Last season there were 17 starting pitchers in all of baseball with earned run averages of 3.00 or lower, one of them was Josh Beckett so that means there are 16 others out there. That's just a touch less than one for every two major league teams. Two of those 16, C.J. Wilson and C.C. Sabathia will be free agents. It's a safe bet that the Red Sox will be trying to sign one of those pitchers because those types of players just aren't out there for the taking. 

Those that are clamoring for Beckett's departure should probably try and figure out how the Red Sox can replace his production before they show him the door. See if the Tigers are in a rush to deal Justin Verlander, ask the Giants about Tim Lincecum's availability. Call up Frank McCourt and see which prospects he'd like in exchange for Clayton Kershaw and then dial up Ruben Amaro in Philadelphia and see how urgent he is about getting rid of Cole Hamels, Roy Halladay or Cliff Lee. 

I'll save you the time. They're not headed to Boston, none of them are. The Red Sox could offer up nearly every top prospect in their organization and the odds of them acquiring any of those pitchers would still be astronomically slim. 

Players have bad seasons, even players as talented as Jacoby Ellsbury. Josh Beckett had a bad month. Carl Crawford had a bad year. It was a terrible September for the Red Sox and it resulted in a terrible outcome, but the reaction by Red Sox Nation may end up doing far more harm than good. This terrible team that everyone is urgently trying to dismantle won 90 games last season. 

Jason Varitek is the second player ( Jon Lester had a revealing interview yesterday) to both admit to some of the things rumored to have been going on behind the scenes such as drinking beers and eating takeout fried chicken. It appears that those things were happening when they were winning games also. They're little things that make for good copy or colorful discussions but I completely agree with the players when they say that they weren't the reasons for the collapse. 

Drinking and its place in baseball are well documented. Babe Ruth was a well known drinker, Mickey Mantle was an alcoholic, as was former Yankee skipper Billy Martin. David Wells is on the record for being hung over on the day he threw his perfect game in 1998.

The lovable "idiots" that won the 2004 World Series used to drink a shot before a game according to sources. Not anonymous ones, this came from Kevin Millar.

So what's the difference here? Well that's simple. Results. In the end Red Sox fans are upset because the Red Sox lost.

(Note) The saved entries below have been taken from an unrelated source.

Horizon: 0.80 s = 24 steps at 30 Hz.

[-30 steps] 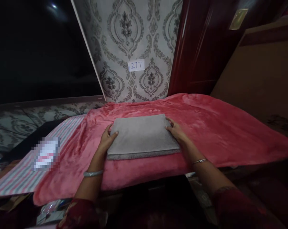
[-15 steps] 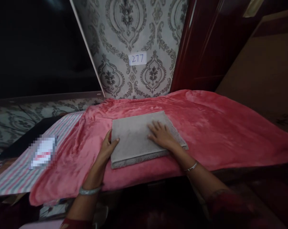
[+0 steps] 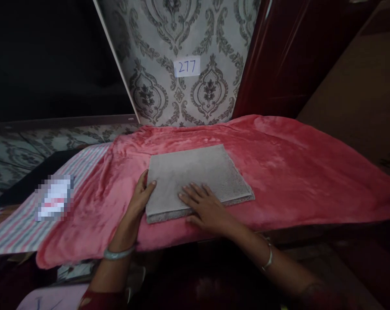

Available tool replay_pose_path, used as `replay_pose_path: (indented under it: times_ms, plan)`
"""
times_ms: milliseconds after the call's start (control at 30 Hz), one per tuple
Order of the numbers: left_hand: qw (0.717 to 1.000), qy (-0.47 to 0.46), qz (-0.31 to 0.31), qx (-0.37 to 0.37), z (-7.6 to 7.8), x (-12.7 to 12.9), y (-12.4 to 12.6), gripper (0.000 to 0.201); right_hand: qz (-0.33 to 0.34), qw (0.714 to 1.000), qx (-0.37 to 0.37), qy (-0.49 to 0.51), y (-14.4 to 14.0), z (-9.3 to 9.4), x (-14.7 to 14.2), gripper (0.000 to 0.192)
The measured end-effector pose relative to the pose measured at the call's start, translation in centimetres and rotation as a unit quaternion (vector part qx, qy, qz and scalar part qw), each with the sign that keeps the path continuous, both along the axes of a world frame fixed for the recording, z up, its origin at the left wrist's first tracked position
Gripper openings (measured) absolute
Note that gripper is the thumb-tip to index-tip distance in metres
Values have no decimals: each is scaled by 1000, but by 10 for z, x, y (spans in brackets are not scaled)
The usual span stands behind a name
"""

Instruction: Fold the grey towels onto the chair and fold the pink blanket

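Note:
A folded grey mat (image 3: 182, 176) with a smooth top and a fuzzy pile showing at its edges lies flat on a pink plush blanket (image 3: 285, 172). At its left edge is my left hand (image 3: 141, 193), the thumb over the rim and the other fingers along the side, partly hidden. My right hand (image 3: 206, 209) rests on the mat's near edge with its fingers stretched out and flat on the top, its thumb just off the near side. The mat's right end shows loose layers, slightly apart.
A striped cloth (image 3: 20, 228) with a blurred white packet (image 3: 54, 198) on it lies left. Behind stand a dark screen (image 3: 52, 60), a patterned wall with a paper marked 277 (image 3: 187, 66), and a dark red cabinet (image 3: 279, 60). The blanket's front edge hangs near me.
My right hand has slid from the middle right of the mat's top toward me and left, to its near edge. My left hand stays at the left edge. The view has tilted slightly down.

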State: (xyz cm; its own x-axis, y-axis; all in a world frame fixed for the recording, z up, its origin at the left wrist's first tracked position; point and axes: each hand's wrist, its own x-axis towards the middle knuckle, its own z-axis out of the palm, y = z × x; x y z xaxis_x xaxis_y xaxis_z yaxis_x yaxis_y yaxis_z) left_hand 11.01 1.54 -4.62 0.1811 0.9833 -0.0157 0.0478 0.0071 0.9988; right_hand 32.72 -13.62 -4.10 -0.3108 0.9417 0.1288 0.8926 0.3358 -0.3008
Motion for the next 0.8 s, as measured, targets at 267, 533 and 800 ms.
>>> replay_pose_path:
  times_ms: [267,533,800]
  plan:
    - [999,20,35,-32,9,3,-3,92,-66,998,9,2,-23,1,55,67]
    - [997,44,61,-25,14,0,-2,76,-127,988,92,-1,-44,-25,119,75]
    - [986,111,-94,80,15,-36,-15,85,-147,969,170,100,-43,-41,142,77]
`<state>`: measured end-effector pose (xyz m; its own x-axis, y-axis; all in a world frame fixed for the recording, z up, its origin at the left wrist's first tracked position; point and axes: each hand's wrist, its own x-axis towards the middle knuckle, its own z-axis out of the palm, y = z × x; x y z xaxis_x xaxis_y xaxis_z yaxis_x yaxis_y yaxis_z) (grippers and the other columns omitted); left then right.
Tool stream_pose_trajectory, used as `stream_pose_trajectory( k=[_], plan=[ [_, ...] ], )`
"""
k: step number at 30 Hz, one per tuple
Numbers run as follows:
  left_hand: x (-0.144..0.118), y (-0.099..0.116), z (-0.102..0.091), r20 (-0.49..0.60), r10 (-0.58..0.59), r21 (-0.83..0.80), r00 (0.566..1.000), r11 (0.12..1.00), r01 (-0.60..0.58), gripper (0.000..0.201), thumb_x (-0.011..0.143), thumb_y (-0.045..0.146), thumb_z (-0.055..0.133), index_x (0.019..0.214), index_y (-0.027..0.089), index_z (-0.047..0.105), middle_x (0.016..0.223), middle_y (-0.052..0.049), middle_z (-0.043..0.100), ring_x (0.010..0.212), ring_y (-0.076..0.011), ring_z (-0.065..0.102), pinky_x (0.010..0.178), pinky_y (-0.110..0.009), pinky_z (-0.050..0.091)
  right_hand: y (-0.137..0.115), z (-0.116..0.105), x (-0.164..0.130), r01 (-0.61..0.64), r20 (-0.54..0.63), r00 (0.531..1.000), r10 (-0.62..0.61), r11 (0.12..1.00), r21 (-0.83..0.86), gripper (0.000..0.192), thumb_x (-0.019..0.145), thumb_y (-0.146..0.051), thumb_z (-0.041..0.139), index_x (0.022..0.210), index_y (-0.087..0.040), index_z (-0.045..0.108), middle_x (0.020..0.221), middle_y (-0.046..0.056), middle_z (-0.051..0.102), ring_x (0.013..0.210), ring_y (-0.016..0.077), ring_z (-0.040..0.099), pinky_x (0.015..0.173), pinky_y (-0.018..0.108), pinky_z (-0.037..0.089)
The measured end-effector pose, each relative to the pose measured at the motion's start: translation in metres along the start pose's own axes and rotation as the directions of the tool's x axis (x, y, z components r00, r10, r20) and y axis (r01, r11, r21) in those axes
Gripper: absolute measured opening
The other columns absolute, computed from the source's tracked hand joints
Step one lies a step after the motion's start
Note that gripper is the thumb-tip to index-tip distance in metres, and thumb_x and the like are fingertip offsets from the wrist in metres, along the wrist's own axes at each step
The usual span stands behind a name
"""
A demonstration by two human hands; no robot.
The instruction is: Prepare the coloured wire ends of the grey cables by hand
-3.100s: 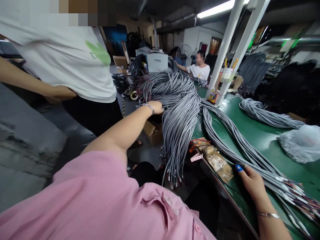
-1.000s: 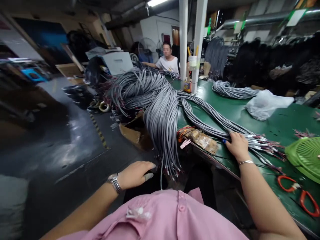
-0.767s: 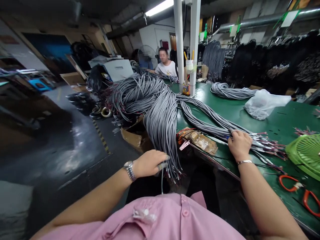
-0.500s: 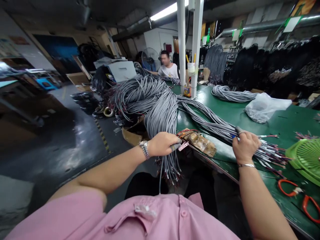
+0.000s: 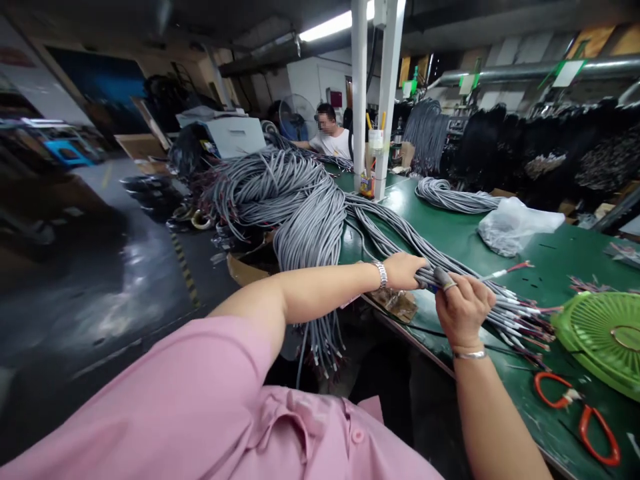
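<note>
Head view. My left hand [image 5: 403, 270], below a silver link watch [image 5: 381, 275], reaches across my body to a long bundle of smooth grey round cables [image 5: 430, 250]. Its fingers curl against the strands, but the tips are hidden and I cannot tell how fully they close. My right hand [image 5: 465, 307], with a silver bangle [image 5: 470, 355] at the wrist, is just beside it, its fingers bent tightly over the same bundle with no visible gap. The bundle lies along a glossy green tabletop [image 5: 450, 230]; its white-sleeved, dark-red-wired ends fan out beyond my right hand, towards a round lime-green plastic fan [image 5: 600, 340]. Nearer me is a hand tool with orange loop handles [image 5: 571, 398]. Behind the bundle rests a crumpled translucent plastic bag [image 5: 515, 225]; left of it, a large heap of grey cables [image 5: 310, 223] spills over the table edge. A co-worker in a white shirt [image 5: 336, 142] sits beyond.
</note>
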<state>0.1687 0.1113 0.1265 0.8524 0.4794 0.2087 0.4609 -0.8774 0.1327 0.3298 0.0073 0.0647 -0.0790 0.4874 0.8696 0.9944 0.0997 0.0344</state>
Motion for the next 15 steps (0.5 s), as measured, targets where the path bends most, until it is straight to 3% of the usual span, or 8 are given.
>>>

Win one or maybe two more games in September the Sox make the postseason and then who knows? Maybe they're on Fox tonight in Game 1 of the 2011 World Series?

Maybe the Red Sox would have been sipping beers on off-nights throughout the playoffs and maybe the Sox would be winning games too?  One thing is for sure, no one would care, not about the beers, not about the chicken, not about the perceived lack of control that Terry Francona had in the clubhouse, none of it. It's all no problem—if you win the games.

None of this seems to matter though. Anger is always good copy or good radio, anger sells and anger is simple. Being angry seems to be the emotion du jour but does it accomplish anything? Do people make rational decisions based on anger? In spite of the obvious facts that many of these issues are overblown, the anger continues in Boston today.

The Red Sox collapsed and if fans want to debate or discuss the Red Sox organizational philosophy when it comes to handling their pitching staff, or physical fitness or the ways in which they go about signing or not signing free-agents, those are all valid discussions. Beer, fried chicken and hearsay? Come on Sox Nation we're better than that.